Wednesday, 12 January 2011

Rafael Nadal - The Invincible. A review of 2010

Courtesy: Yahoo

Years go by but never look alike. After a 2009 that was owned by Roger Federer, 2010 was without doubt all about Rafael Nadal. The Spaniard won back the number one spot in the most beautiful way after winning three out of the four Grand Slams on offer.

Behind those two, the outsiders started to confirm the hopes put in them. After Djokovic, Murray and Del Potro, it was Soderling who began to suggest he could come in between those two giants.

Rafa enjoyed an outstanding year. Injured for six months in 2009, he had to retire during the Australian Open against Andy Murray because of another knee injury.

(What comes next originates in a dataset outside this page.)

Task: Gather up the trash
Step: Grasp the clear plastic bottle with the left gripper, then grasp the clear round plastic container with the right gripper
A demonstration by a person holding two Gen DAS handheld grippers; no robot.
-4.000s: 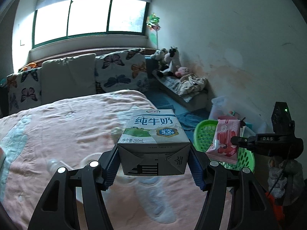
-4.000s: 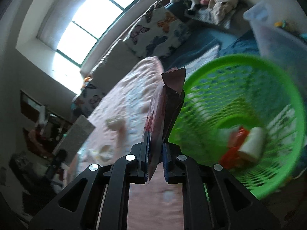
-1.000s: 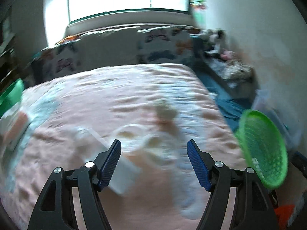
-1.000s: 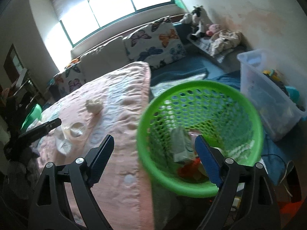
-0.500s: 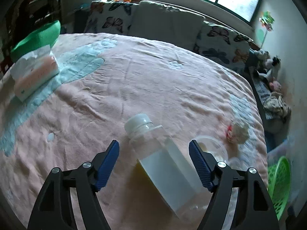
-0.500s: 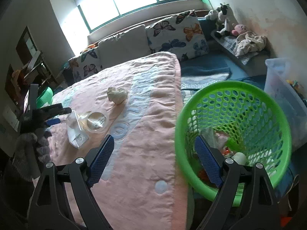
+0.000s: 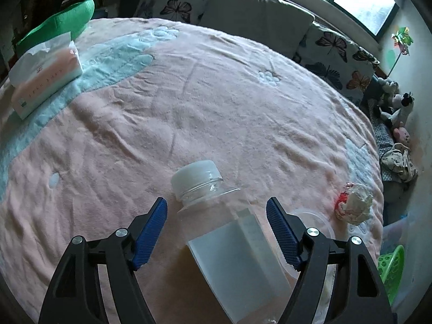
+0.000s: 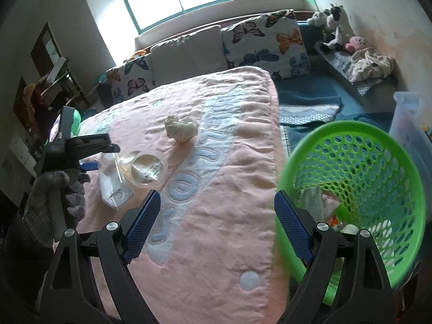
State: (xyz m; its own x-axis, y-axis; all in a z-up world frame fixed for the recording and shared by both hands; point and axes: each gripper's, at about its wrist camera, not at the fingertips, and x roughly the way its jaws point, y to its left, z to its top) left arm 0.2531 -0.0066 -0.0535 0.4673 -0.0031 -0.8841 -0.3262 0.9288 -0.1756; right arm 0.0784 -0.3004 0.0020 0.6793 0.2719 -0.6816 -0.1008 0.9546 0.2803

He came back for the American tour, but he really began to rediscover his game by the time the clay season started.

He won every event he played, achieving a never seen before feat by winning the four main events on clay in the same season: Monte-Carlo, Rome Madrid and Roland Garros. It's also worth noting that he only lost 14 games in Monte-Carlo, an average of 2.8 games lost per match.

In fine form and totally relaxed after the clay season, he doubled the stakes by winning Wimbledon. In September, he triumphed at the US Open for the first time, largely because he was able to adjust his game to the surface due to a better use of flat shots and a new-found quality serve -a result of a recent technical work.

Then in December, he capped his success by reaching the Masters Cup final, one of his first really great performances indoors.

What strikes me about the Majorcan is his ability to continually adjust to the situation in order to win. He wins the French Open by defending a lot and mainly because of his physical strength, his heavy topspin and his talent for not making unforced errors.

At Wimbledon, he succeeds by becoming far more offensive and he uses the slice on his serve very well. And then at the US Open, he finds more speed on his serve, plays faster and with fewer effects. He also gets to the net more often.

Nadal manages to keep all those abilities which give him his strength, but he also has one of the most important things in that sport in order to win: the ability to adjust.

This ability is enhanced by an extraordinary culture of winning, like a second nature. Because of that, he always ends up finding answers to all kind of situations.

In 2011, unless he gets injured, it would be unusual not to find him in the last four of every Grand Slam - and winning some of them. The Spaniard gained a great deal of confidence last year; he proved a lot of things to himself and he also understood how important it was to pick a lighter schedule.

Even if he's the kind of player whose needs to play and win a lot, he can often rely on his amazing fitness and his fighting spirit to avoid an early fall at Grand Slams. The further he goes in an event, the better he becomes.

Actually his worst enemy is himself with this plethora of matches. But with his increasing maturity, he now understands better those issues and so deals with them better. He's more serene and that leads to him making better choices. That is why we can imagine him achieving as much as in 2011 as the previous year.